WORK ITEM: The answer should be an exact repeat of the stretch of material below from the line containing "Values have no" through the line containing "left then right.".
:::
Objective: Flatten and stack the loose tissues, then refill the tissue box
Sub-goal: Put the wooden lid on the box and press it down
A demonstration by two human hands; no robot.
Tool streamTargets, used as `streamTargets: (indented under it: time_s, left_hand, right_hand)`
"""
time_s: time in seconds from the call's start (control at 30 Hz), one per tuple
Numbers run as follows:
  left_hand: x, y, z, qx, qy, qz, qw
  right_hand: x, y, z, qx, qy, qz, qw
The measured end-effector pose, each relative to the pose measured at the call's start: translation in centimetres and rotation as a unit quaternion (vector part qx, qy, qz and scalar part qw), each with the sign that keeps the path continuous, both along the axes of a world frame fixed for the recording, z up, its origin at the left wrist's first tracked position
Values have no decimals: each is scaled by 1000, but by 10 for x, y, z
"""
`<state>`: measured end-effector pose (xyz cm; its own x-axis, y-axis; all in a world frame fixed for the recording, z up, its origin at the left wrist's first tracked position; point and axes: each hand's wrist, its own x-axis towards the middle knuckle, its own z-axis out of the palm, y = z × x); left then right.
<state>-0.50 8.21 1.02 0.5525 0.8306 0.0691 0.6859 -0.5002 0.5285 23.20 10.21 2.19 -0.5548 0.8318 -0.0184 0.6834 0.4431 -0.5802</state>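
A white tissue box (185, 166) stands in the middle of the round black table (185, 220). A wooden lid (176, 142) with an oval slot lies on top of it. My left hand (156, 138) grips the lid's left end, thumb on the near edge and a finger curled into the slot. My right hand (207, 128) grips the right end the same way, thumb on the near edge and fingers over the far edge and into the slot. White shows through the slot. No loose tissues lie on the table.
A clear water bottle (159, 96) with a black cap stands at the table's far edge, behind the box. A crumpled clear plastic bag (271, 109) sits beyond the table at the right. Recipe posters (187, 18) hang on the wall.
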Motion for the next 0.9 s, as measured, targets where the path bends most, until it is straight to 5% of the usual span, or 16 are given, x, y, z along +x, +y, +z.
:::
RESPONSE BOX:
Values have no decimals: each is scaled by 1000, but by 10 for x, y, z
"""
`<state>`: measured end-effector pose (xyz cm; its own x-axis, y-axis; all in a world frame fixed for the recording, z up, its origin at the left wrist's first tracked position; point and axes: each hand's wrist, its own x-axis towards the middle knuckle, its own z-axis out of the palm, y = z × x); left then right.

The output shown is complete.